We study leptogenesis in the quasi-degenerate but non-resonant regime. Expanding the CP asymmetry parameter near degeneracy and imposing the conservative non-resonance condition that the mass splitting must be much greater than the right-handed neutrino decay rates $ΔM > 100Γ_i$, yields the universal upper bound $ε\leq 1/200$, independent of both the effective neutrino masses and the right-handed neutrino mass. We investigate vanilla and flavoured near-resonant leptogenesis and find that successful leptogenesis by right-handed neutrino decays can occur for $M \gtrsim 100~\mathrm{GeV}$ independent of washout regime, extending the viable parameter space of thermal leptogenesis down to the electroweak scale without invoking resonance. We also analyse near-resonant thermal leptogenesis during reheating and show that successful baryon asymmetry generation is compatible with reheating temperatures as low as $T_{RH}\simeq 10\rm GeV$ without relying on non-thermal production. Finally, we present a consistent framework for incorporating flavour effects in near-resonant leptogenesis during reheating. Overall, near-resonant thermal leptogenesis offers a controlled alternative regime to resonant leptogenesis, lowering the leptogenesis scale to the electroweak scale, without reliance on a disputed regulator used in resonant leptogenesis.

Figures (11)

• Figure 1: Feynman diagrams contributing to the CP asymmetry: (a) tree-level, (b) self-energy, and (c) vertex diagrams.

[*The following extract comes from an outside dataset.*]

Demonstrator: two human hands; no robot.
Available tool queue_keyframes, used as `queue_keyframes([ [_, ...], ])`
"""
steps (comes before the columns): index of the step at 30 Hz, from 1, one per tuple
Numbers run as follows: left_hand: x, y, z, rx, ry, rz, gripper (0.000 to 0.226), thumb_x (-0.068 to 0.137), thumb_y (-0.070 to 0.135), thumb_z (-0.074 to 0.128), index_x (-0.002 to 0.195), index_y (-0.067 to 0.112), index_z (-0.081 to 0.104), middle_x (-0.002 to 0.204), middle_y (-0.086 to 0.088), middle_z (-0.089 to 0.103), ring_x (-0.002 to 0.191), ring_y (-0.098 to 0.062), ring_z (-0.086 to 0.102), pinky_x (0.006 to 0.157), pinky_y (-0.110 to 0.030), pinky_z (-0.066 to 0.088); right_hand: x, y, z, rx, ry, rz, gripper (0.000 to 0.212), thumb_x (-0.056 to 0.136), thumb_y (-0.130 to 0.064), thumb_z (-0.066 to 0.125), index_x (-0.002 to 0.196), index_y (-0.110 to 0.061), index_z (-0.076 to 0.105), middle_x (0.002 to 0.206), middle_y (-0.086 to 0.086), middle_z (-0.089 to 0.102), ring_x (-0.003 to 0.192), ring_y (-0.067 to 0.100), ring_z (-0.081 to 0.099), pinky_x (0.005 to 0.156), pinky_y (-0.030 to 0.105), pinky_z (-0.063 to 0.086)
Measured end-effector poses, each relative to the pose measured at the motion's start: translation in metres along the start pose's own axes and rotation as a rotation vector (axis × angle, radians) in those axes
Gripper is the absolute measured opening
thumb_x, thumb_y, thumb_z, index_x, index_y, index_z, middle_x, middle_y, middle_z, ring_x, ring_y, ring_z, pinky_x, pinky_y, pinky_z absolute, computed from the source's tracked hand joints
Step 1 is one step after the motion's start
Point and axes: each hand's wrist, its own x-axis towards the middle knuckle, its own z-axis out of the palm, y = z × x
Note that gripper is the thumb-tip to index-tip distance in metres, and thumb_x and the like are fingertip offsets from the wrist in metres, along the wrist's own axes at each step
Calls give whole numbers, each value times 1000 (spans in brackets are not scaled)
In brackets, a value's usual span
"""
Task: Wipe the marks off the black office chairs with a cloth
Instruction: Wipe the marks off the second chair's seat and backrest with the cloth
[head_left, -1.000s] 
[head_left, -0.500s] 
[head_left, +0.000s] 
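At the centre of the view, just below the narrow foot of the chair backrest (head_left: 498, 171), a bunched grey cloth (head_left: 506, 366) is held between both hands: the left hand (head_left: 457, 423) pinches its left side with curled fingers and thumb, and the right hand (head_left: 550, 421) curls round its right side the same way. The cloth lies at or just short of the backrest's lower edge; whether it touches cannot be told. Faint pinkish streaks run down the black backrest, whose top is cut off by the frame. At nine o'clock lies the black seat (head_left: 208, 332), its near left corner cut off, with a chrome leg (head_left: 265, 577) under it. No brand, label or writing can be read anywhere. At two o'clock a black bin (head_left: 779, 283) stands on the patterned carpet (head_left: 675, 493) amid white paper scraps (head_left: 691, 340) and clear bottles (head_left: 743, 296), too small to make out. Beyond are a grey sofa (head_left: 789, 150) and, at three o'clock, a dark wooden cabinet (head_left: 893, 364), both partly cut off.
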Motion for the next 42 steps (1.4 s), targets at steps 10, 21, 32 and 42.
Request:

• Figure 2: Benchmark result for completed leptogenesis taking the maximum bound on the CP asymmetry with parameters $M_{N} = 10^{5}\,\text{GeV}$, $\tilde{m}_1 = 10^{-1}$ eV and $\tilde{m}_2= 10^{-5}\rm\ eV$. Left Panel: The evolution of the right-handed neutrino abundances. The right-handed neutrino with the larger corresponding $\tilde{m}$ is able to be produced at greater abundance before becoming non-relativistic and decaying. Right Panel: the evolution of the baryon asymmetry. The resulting baryon asymmetry exceeds the observed value by several orders of magnitude, illustrating the high efficiency of baryon asymmetry generation in near-resonant leptogenesis.
• Figure 3: Benchmark result for low scale near-resonant leptogenesis with parameters are $M_{N} = 10^{3}\,\text{GeV}$, $\tilde{m}_1 = 10^{-4}$ eV and $\tilde{m}_2= 10^{-5}\rm\ eV$ and shows the evolution of the bolztmann equations up to electroweak symmetry breaking. Left Panel: the evolution of the right-handed neutrino abundances, illustrating that their production and decay remain suppressed due to the smaller effective neutrino masses and that the decays are not complete by electroweak symmetry breaking. Right Panel: the baryon asymmetry evolution and demonstrates that despite the incomplete decays, the CP asymmetry is sufficiently enhanced that the observed baryon asymmetry is still reproduced.
• Figure 4: Maximum baryon asymmetry from scans over effective neutrino masses for $M_{N} = 10^{5}\,\text{GeV}$. Left Panel: we fix $\tilde{m}_1$ and scan over $\tilde{m}_2$. We can see that for $\tilde{m}_2<<\tilde{m}_1$ the result is independent of $\tilde{m}_2$ and for $\tilde{m}_2>>\tilde{m}_1$ the result is independent of $\tilde{m}_1$. We can thus conclude that if we have a hierarchy in effective neutrino masses the baryon asymmetry is determined by the larger effective neutrino mass. Right Panel: shows the full scan demonstrating that if either effective neutrino mass is greater than $\simeq 3\times 10^{-6}$ eV then the observed baryon asymmetry can be reproduced.
• Figure 5: The maximum baryon asymmetry for various right-handed neutrino masses with the largest effective neutrino mass scanned over for zero initial conditions. The horizontal dashed line indicates the observed baryon asymmetry. The curves exhibit the characteristic suppression at small $\tilde{m}$ due to inefficient right-handed neutrino production and at large $\tilde{m}$ due to strong washout. For lower $M_N$, additional structure appears when electroweak symmetry breaking and sphaleron freeze-out occur during the intrinsic sign change in the baryon-asymmetry evolution.